Life is a series of natural and spontaneous changes. Don't resist them—that only creates sorrow. Let reality be reality. Let things flow naturally forward in whatever way they like.
—Lao Tzu
In 1989, the same year the Romanian people forcibly removed dictator Nikolai Ceauşescu from power, Adrian Bejan became a distinguished professor at Duke University in North Carolina. He had not yet articulated what would become the defining theory of his career, but—in some sense—he already knew it in his bones.
Bejan remembers his childhood in Romania as a time when shortages were common. Under communism, things didn’t flow very well. Black markets formed like dark rivulets where state authorities could not supply what people demanded. Information was restricted, too, so people smuggled in books, magazines, and records. The Internet was still the stuff of science fiction.
In the middle of the Cold War, when meat began to disappear from Romanian store shelves, Bejan’s father, a veterinarian, started hatching chickens. He had a light box that illuminated the inside of the egg so he could make sure the embryo was developing properly.

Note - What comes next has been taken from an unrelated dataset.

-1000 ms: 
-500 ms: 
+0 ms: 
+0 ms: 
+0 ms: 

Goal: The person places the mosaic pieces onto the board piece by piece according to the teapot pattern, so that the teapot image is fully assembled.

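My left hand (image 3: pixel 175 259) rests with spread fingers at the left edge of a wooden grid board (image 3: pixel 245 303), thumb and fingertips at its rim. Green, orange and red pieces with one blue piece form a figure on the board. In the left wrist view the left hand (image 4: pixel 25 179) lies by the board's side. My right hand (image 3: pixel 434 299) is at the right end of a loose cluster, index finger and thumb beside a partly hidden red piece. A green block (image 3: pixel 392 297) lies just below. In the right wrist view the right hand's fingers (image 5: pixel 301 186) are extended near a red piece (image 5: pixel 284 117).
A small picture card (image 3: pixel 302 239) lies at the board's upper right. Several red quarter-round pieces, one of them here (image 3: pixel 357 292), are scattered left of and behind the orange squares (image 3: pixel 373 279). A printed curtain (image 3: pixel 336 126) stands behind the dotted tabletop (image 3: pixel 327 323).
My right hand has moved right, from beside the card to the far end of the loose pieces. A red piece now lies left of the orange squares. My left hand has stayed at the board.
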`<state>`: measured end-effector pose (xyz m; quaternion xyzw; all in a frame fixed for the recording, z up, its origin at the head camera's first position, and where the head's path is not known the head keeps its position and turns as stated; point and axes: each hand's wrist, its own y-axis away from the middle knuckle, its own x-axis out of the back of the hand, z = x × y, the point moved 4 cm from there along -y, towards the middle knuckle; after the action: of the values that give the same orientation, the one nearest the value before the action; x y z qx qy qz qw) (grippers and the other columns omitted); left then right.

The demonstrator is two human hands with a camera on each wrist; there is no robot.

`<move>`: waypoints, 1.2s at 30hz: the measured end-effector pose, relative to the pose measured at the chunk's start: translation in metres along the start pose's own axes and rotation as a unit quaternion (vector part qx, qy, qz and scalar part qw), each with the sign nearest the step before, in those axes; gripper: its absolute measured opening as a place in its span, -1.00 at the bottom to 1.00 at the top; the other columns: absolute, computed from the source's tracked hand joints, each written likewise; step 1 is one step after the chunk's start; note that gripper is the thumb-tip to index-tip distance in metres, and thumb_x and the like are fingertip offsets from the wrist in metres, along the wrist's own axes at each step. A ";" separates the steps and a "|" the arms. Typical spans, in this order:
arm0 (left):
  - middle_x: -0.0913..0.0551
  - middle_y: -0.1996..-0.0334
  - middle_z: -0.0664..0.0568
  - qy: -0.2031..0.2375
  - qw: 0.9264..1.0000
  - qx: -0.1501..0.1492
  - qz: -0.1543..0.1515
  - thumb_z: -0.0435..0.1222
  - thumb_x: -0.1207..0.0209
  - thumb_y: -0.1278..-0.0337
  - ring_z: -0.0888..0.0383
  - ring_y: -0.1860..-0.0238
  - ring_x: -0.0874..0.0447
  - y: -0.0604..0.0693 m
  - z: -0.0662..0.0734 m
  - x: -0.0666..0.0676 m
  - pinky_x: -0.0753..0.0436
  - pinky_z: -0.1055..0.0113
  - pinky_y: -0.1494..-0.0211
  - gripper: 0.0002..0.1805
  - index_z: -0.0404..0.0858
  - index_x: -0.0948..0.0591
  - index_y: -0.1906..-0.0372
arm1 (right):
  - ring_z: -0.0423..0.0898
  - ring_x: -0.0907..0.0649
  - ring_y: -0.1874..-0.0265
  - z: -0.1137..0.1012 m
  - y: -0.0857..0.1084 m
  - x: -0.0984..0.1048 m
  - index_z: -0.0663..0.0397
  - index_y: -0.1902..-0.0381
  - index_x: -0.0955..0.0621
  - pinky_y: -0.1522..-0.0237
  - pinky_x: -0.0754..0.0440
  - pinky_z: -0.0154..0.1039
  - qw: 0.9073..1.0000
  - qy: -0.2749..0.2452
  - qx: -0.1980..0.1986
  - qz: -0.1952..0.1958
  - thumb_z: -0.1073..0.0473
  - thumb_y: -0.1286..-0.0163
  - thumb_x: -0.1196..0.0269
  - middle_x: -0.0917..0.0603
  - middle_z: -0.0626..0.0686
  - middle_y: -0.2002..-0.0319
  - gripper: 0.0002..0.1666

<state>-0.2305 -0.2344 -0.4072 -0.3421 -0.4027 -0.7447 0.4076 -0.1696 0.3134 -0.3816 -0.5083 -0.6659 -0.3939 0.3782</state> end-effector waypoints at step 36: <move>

“As a teenager, I stared in awe and wonder at the growth that unrolled before my eyes each day, as the vasculature grew and spread tightly on the inside surface of the shell,” Bejan said.
I also noticed that the design I was seeing was the same as that of the river basins on the colored maps I was drawing in school. Where the chicken embryo was evolving on the inside of the sphere, the Danube basin had evolved on the outside of the spherical earth.
These memories formed the Proustian bases of what became constructal theory, an idea so powerful that, once you grok it, you see it everywhere.
Constructal theory sounds highfalutin, but the idea is this: Systems survive when things flow better—all kinds of systems, from natural systems to human systems—and when things flow better, we start to notice patterns in nature that are products of good flow.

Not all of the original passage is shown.